İnönü Üniversitesi İlahiyat Fakültesi Tefsir Anabilim Dalı Öğretim Üyesi Prof. Dr. Zülfikar Durmuş, Kilis Üniversitesi Rektörü Prof. Dr. Mustafa Doğan Karaçoşkun, Prof. Dr. Yaşar Düzenli hocamızla ve Merhum Prof. Dr. Mevlüt Güngür hocalarımızın "hurafe" ile ilgili yazılarını okudum ve o konuda bir araştırma yaptım.

Şimdi nerden çıktı bu hurafe demeyin, 23 Nisan tarihinde bir taraftan 23 Nisan kutlamaları yapılırken bir taraftan da başka bir grup ise başka bir etkinlik için Büyükada yolundaydı. Niye mi Bakın sesli, görüntülü ve yazılı medyada yer aldığı şekli ile aynen aktarıyorum haberi: "Büyükada Aya Yorgi Kilisesi'nde binlerce kişi (Müslümanlar çoğunlukta ) 23 Nisan'da dilekte bulundu. Çoğunluğunu kadınların oluşturduğu topluluk ellerindeki mum ve iplerle sağlık, iş, eş ve para dilemek için uzun kuyruklar oluşturdu. Yolculuğun ilk durağı Büyükada İskelesi'nde renkli mumlar ve iplik makarası satıcılarına uğramakla başladı. Dilekleri için buradan gerekli malzemeyi alanların bazıları yürüyerek, bazıları da faytonlarla Aya Yorgi'ye çıkmayı tercih etti. Çoğunluğunu kadınların oluşturduğu kalabalık arasında Konya'dan da, Yunanistan'dan da gelenler vardı. Kilise'ye ulaşanlar bu defa içeri girmek için uzun bir kuyruk oluşturdu..."

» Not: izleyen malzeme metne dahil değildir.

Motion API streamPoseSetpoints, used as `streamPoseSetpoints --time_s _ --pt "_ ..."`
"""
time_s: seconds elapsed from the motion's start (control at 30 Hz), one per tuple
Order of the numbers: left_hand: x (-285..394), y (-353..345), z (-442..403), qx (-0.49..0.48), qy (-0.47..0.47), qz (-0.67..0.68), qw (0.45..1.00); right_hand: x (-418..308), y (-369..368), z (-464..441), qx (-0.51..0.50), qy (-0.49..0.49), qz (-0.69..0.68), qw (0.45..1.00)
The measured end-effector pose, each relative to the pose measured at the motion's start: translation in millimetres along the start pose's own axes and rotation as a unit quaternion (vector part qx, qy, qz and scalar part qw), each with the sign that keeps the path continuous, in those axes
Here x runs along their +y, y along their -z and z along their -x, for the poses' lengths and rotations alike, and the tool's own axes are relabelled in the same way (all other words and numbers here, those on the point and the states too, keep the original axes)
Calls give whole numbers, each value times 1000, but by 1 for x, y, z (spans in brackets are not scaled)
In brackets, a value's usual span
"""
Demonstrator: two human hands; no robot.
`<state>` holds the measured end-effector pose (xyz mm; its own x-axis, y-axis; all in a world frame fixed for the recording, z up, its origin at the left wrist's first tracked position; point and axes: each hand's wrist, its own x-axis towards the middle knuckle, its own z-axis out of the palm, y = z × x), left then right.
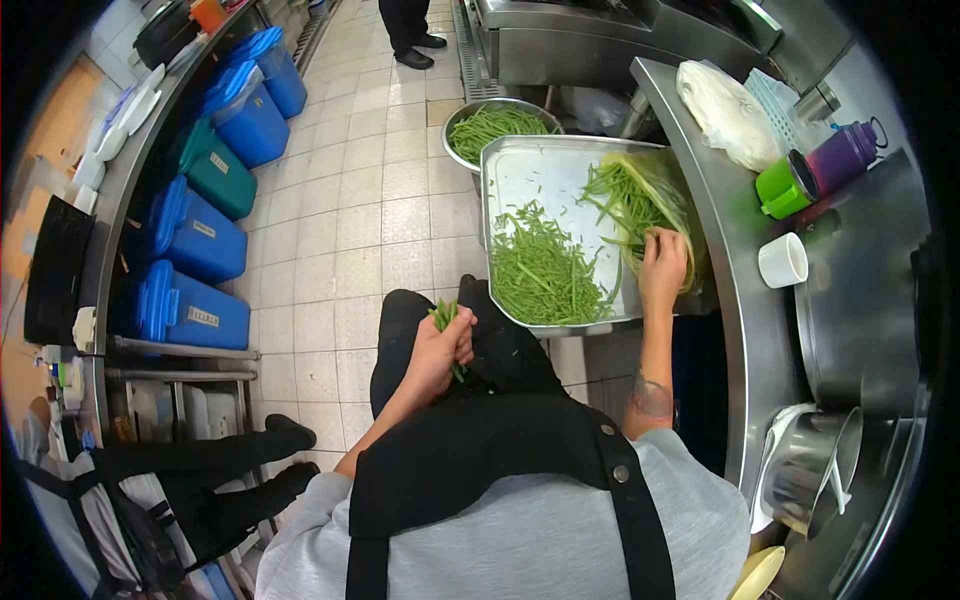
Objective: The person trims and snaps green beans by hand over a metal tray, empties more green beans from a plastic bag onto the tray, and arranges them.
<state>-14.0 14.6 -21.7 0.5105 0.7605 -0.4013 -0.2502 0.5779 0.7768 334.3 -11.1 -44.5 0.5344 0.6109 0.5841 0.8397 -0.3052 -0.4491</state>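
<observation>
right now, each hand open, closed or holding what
Left hand: closed around a bunch of green beans.
Right hand: at the beans by the yellowish bag; grip cannot be told.

beans (545, 270): green | bag (676, 190): pale yellow | tray (530, 168): silver | apron (440, 465): black | shirt (500, 550): grey

Bins (200, 232) down the left, steel counter (737, 340) on the right — tiled floor (350, 190) between.
Four bins blue, one green, lined up along the left counter (116, 178); white plates (140, 110) and a black pot (165, 38) on top. Right side: white bag (725, 115), purple bottle (845, 158) beside green mug (780, 190), white cup (783, 262) near them — steel pot (812, 465) further down. Two other people: legs (404, 22) at top, one person (205, 490) lower left.
</observation>
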Motion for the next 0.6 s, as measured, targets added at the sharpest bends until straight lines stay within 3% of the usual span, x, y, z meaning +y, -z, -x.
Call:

Bitti mi Bitmedi. Bir de ayın biri kilisemiz var. Bu nedir diyecek olursanız o da UnkapanıFatih'de yer alıyor. Unkapanı'ndaki "Ayın Biri Kilisesi", kocasını eve döndürmek isteyen, torununa şifa arayanlarla dolup taşıyor. Ama çoğunluk yine Müslümanlar.

İsterseniz hocalarımızla yıllar önce yaptığımız okumalardan ve yüz yüze sohbetlerden çıkan hurafe tanımını da vererek esas konumuza geçelim. Hurafe, dinin aslında olmayan fakat çeşitli nedenlerle din adına ileri sürülüp benimsenen bâtıl inanç ve davranışlardır. Bir başka ifadeyle insanın tamamen kendi kafasından, heva ve hevesinden uydurduğu şeyler olup akla ve gerçeğe aykırı düşen aldatıcı şeylerdir.
Her Hurafe Hurafedir; zira burada insan dinî ilkeleri, emir ve yasakları azımsayarak bunları ortaya atmaktadır. Aslında burada insan, kendini Allah yerine koymaktadır.

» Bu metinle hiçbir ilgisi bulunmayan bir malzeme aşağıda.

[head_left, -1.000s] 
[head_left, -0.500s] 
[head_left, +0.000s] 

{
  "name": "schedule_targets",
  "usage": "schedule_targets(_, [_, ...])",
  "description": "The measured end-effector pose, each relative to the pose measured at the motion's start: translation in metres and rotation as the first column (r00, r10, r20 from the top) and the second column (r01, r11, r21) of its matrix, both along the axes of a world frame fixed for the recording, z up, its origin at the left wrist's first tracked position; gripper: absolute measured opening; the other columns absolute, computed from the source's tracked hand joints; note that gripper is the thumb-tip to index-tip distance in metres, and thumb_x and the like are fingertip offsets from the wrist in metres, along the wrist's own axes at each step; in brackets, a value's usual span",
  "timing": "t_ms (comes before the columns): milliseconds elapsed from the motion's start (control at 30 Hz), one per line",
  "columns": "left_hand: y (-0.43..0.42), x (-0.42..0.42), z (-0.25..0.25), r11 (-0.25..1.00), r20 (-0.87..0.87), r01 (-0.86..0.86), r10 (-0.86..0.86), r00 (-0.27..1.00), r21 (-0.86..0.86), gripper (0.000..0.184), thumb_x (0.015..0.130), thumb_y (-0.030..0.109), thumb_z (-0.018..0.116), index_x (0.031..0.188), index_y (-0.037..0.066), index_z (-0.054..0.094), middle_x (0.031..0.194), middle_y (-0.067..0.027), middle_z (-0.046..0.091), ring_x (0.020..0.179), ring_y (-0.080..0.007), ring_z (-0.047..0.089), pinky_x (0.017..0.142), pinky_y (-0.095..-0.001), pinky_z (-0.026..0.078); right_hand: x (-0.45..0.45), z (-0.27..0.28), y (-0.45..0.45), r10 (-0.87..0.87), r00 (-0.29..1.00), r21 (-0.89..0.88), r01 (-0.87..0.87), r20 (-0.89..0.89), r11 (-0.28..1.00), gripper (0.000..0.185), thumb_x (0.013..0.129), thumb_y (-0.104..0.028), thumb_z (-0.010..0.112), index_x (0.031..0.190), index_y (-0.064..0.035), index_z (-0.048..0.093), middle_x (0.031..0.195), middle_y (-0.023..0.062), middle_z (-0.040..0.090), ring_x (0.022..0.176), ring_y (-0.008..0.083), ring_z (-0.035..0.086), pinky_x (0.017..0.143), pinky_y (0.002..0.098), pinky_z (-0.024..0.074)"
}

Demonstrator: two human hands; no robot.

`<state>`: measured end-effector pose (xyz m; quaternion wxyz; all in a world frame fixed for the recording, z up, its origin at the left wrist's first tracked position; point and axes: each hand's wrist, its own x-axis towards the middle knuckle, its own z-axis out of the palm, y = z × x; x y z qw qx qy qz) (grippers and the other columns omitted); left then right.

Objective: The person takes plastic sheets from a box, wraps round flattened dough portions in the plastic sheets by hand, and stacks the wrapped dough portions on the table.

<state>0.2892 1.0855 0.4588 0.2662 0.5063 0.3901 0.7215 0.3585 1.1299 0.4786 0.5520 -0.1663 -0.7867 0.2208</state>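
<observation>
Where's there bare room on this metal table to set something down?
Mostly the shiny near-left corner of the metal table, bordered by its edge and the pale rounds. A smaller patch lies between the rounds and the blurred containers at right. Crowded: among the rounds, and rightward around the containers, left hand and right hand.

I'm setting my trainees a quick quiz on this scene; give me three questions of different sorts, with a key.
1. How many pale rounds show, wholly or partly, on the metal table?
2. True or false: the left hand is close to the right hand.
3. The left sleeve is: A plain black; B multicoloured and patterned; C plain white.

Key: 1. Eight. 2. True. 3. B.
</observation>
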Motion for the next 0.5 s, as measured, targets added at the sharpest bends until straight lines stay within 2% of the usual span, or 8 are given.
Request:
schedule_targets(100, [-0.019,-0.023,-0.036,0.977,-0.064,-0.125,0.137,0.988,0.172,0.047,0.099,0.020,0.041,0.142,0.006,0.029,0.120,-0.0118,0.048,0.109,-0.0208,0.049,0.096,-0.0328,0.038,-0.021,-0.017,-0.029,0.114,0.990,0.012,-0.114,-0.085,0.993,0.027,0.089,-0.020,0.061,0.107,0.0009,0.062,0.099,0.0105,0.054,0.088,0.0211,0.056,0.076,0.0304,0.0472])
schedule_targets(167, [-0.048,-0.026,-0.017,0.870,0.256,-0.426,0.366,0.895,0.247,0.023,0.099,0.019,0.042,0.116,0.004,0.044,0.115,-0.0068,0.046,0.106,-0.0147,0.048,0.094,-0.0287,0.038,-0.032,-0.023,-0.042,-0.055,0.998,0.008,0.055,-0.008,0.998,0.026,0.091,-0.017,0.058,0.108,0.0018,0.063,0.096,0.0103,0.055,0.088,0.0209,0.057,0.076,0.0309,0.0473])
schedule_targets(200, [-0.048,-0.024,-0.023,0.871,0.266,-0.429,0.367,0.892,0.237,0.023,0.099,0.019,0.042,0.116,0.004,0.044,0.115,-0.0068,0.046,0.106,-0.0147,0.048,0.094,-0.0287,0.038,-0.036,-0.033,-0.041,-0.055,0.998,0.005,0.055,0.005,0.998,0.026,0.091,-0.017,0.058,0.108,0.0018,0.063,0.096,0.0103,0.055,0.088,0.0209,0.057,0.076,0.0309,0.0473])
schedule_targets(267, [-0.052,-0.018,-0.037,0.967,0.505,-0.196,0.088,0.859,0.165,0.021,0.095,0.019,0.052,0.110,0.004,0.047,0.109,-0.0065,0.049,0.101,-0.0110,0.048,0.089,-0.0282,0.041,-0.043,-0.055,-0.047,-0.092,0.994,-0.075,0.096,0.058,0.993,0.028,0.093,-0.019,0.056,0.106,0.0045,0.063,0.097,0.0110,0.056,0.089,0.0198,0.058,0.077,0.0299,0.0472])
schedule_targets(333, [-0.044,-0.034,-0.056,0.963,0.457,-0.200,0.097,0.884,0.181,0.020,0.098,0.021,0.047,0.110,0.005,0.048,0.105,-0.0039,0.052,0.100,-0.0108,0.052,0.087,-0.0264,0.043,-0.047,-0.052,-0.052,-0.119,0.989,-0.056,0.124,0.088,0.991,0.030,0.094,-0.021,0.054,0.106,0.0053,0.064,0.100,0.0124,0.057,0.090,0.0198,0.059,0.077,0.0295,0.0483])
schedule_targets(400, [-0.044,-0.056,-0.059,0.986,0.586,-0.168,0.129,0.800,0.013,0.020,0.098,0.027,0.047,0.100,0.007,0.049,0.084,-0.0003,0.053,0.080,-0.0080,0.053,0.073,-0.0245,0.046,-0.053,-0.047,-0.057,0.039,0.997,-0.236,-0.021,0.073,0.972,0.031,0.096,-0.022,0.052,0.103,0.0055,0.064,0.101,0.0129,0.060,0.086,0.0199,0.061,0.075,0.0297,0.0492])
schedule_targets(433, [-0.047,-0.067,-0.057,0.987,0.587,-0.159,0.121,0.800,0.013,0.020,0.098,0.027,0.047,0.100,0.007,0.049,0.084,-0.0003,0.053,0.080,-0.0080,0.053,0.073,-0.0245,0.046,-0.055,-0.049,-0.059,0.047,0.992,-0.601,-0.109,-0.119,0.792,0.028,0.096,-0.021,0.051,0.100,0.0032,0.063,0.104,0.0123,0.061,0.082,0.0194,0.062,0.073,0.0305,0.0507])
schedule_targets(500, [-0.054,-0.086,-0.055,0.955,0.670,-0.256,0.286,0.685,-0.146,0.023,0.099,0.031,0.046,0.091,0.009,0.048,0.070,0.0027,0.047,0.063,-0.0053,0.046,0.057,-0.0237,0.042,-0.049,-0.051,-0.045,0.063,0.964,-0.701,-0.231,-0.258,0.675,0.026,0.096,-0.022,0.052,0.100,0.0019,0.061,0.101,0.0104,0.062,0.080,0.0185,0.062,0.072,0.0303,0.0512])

Yukarıdaki hurafe örneğini sadece İstanbul'dan birkaç tane verdik. Örnek vermeye kalkarsak eğer daha bir sürü örnek verebiliriz. Ama konumuz hurafelerin listesi değil. Medyanın burada tutunduğu tavrı eleştirmek istiyoruz. Medya adeta hurafeyi meşrulaştırıyor. Medya adeta hurafeye destek veriyor.

Medyadaki çifte standarda dikkat çekmek istiyorum. Her hurafe kötüdür. Hurafenin iyisi kötüsü olmaz. Şu hurafe Müslümanlar için kötüdür ama şu hurafe Hıristiyanlar için iyidir diye böyle din ayırımı da yapamayız.
Sesli-görüntülü ve yazılı medyaya baktığımız zaman özellikle bazı hurafeleri folklorik bir değeri olduğunu o kadar da kötü olmadığını hele hele Büyükada ve Ayın Biri Kilisesi örneğinde olduğu gibi ÖVÜCÜ ve sanki hurafe değil de OLUMLU BİR dini görevmiş gibi veriliyor. Gerek muhabirin konuşmasında gerekse haberin kurgusunda olayın yanlışlığı değil, insanların oraya gidip mutlu olması, dileklerinin yerine getirilmesi, ne kadar kalabalık olduğu üzerinde duruluyor. Konu ile ilgili hiçbir uzman görüşü alınmadan. Dini otoriterlerin görüşü sorulmadan sıradan bir haber gibi veriliyor.